## Exercise prompt
Treat the line containing "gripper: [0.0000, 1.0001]" as the last one, and return every line exactly from the first line of the material below up to it.

## Information given
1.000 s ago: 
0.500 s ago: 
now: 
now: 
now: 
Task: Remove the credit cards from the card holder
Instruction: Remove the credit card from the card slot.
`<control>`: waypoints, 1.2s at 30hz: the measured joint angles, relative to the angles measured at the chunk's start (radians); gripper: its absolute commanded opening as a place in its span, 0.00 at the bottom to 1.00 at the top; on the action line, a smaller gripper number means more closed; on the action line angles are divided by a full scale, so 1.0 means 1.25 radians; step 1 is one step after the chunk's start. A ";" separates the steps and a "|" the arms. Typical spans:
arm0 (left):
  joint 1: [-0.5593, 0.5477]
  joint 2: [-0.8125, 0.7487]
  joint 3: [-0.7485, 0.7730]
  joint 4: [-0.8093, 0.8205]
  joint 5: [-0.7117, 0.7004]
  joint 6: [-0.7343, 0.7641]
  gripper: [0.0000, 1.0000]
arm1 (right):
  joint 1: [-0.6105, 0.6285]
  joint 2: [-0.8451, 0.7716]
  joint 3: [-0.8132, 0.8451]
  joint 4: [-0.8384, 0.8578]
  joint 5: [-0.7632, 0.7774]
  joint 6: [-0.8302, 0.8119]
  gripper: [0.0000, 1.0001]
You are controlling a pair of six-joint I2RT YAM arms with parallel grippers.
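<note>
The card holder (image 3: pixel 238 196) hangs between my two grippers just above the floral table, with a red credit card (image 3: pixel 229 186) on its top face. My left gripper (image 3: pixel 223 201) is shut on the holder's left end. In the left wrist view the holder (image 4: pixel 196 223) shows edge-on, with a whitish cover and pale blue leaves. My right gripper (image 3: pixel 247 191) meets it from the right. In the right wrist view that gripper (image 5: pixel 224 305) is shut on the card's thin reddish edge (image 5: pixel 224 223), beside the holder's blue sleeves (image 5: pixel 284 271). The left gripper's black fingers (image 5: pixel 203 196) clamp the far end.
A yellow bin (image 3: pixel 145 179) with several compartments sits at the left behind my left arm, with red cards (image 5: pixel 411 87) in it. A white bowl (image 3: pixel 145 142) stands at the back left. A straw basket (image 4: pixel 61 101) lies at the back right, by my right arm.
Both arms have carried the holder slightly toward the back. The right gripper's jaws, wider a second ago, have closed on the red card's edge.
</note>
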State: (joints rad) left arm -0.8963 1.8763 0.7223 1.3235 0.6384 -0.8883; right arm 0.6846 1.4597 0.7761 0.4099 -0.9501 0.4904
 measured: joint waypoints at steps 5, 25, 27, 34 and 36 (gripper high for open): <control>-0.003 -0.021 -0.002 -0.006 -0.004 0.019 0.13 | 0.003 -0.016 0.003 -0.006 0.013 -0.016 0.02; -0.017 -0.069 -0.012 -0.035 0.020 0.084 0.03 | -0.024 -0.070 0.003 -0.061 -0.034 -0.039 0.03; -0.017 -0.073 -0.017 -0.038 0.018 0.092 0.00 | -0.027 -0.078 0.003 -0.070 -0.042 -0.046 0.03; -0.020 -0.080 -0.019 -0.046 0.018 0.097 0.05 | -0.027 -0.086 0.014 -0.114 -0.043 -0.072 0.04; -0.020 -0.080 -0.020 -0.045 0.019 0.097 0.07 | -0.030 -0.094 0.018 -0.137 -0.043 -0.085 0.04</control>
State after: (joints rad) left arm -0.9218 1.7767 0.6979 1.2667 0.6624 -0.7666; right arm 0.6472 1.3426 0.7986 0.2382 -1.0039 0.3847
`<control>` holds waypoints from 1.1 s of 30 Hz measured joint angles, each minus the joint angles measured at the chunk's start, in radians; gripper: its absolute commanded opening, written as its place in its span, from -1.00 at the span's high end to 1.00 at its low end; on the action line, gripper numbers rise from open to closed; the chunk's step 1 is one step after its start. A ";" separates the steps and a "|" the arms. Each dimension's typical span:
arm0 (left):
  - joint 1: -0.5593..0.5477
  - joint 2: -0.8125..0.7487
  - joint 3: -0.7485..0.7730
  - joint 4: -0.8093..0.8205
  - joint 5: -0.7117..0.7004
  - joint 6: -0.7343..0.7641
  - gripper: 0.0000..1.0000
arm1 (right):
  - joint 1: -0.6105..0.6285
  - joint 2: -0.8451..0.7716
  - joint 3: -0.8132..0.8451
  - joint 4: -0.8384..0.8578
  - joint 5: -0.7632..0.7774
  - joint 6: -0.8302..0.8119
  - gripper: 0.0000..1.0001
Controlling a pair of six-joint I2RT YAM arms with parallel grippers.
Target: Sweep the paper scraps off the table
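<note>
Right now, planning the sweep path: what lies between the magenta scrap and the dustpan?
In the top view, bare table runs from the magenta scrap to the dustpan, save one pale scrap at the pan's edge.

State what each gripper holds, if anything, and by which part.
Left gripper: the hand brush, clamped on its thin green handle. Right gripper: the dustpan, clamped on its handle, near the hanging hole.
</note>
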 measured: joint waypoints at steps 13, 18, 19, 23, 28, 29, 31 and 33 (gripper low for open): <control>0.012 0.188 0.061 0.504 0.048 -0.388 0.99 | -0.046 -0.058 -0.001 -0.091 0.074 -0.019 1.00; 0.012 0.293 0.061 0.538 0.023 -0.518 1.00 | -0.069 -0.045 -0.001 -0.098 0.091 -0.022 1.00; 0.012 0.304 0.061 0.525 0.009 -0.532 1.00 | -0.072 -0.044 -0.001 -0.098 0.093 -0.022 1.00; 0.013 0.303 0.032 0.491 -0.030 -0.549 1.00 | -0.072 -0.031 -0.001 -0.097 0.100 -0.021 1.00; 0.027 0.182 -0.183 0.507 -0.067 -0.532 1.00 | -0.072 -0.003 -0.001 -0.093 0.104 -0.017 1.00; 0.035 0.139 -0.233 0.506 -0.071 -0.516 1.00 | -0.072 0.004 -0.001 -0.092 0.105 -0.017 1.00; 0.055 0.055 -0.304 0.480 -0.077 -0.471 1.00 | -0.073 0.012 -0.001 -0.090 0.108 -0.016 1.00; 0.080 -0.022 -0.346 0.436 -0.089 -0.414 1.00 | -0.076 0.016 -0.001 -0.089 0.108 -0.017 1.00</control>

## Exercise result
1.000 s ago: 
0.500 s ago: 
now: 
now: 
now: 
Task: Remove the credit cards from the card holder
Instruction: Remove the credit card from the card slot.
`<control>`: waypoints, 1.2s at 30hz: the measured joint angles, relative to the angles measured at the chunk's start (radians); gripper: its absolute commanded opening as a place in its span, 0.00 at the bottom to 1.00 at the top; on the action line, a smaller gripper number means more closed; on the action line angles are divided by a full scale, so 1.0 means 1.25 radians; step 1 is one step after the chunk's start. A ";" separates the steps and a "|" the arms. Typical spans:
arm0 (left):
  joint 1: [-0.5593, 0.5477]
  joint 2: [-0.8125, 0.7487]
  joint 3: [-0.7485, 0.7730]
  joint 4: [-0.8093, 0.8205]
  joint 5: [-0.7117, 0.7004]
  joint 6: [-0.7343, 0.7641]
  gripper: [0.0000, 1.0000]
arm1 (right):
  joint 1: [-0.6105, 0.6285]
  joint 2: [-0.8451, 0.7716]
  joint 3: [-0.8132, 0.8451]
  joint 4: [-0.8384, 0.8578]
  joint 5: [-0.7632, 0.7774]
  joint 6: [-0.8302, 0.8119]
  gripper: [0.0000, 1.0001]

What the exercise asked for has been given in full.